Copy out the data exactly as it appears, without a single image.

DATASET EXTRACT below:

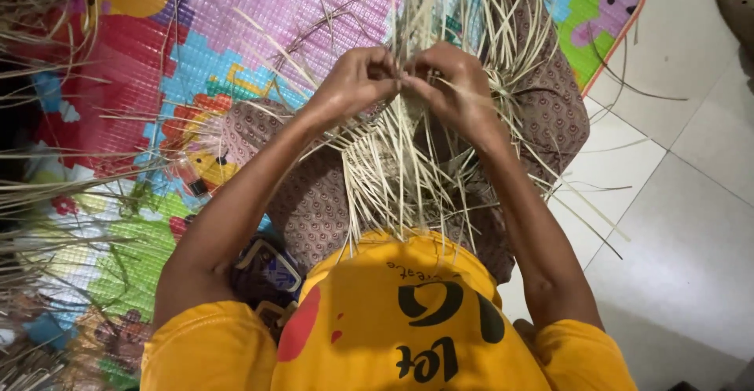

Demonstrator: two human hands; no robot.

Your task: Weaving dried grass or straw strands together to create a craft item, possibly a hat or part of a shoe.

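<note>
I see the left hand (357, 77) and right hand (448, 81) meeting above the woven straw piece (393, 163), fingers of both pinched together on thin straw strips (408, 14). Play mat (196, 85) lies under the woven straw piece; white floor tiles (683, 202) to its right.

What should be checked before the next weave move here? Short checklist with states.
1. Left hand pinching strips at the working point: ok.
2. Right hand pinching strips beside it, fingertips meeting: ok.
3. Woven piece resting on the lap, loose strips fanning toward the body: ok.
4. Which single strip each hand holds: cannot tell, fingers cover it.
5. Spare strips lying on the colourful mat at the left side: ok.
6. Weave tightness under the hands: cannot tell.
</note>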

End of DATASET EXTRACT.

• [ANSWER SECTION]:
Demonstrator: two human hands; no robot.

Your task: Weaving dried grass or straw strands together to create a craft item, possibly a hat or part of a shoe.

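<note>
I see the left hand (357, 77) and right hand (448, 81) meeting above the woven straw piece (393, 163), fingers of both pinched together on thin straw strips (408, 14). Play mat (196, 85) lies under the woven straw piece; white floor tiles (683, 202) to its right.

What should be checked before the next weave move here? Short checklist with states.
1. Left hand pinching strips at the working point: ok.
2. Right hand pinching strips beside it, fingertips meeting: ok.
3. Woven piece resting on the lap, loose strips fanning toward the body: ok.
4. Which single strip each hand holds: cannot tell, fingers cover it.
5. Spare strips lying on the colourful mat at the left side: ok.
6. Weave tightness under the hands: cannot tell.
</note>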

Work on this exercise is done.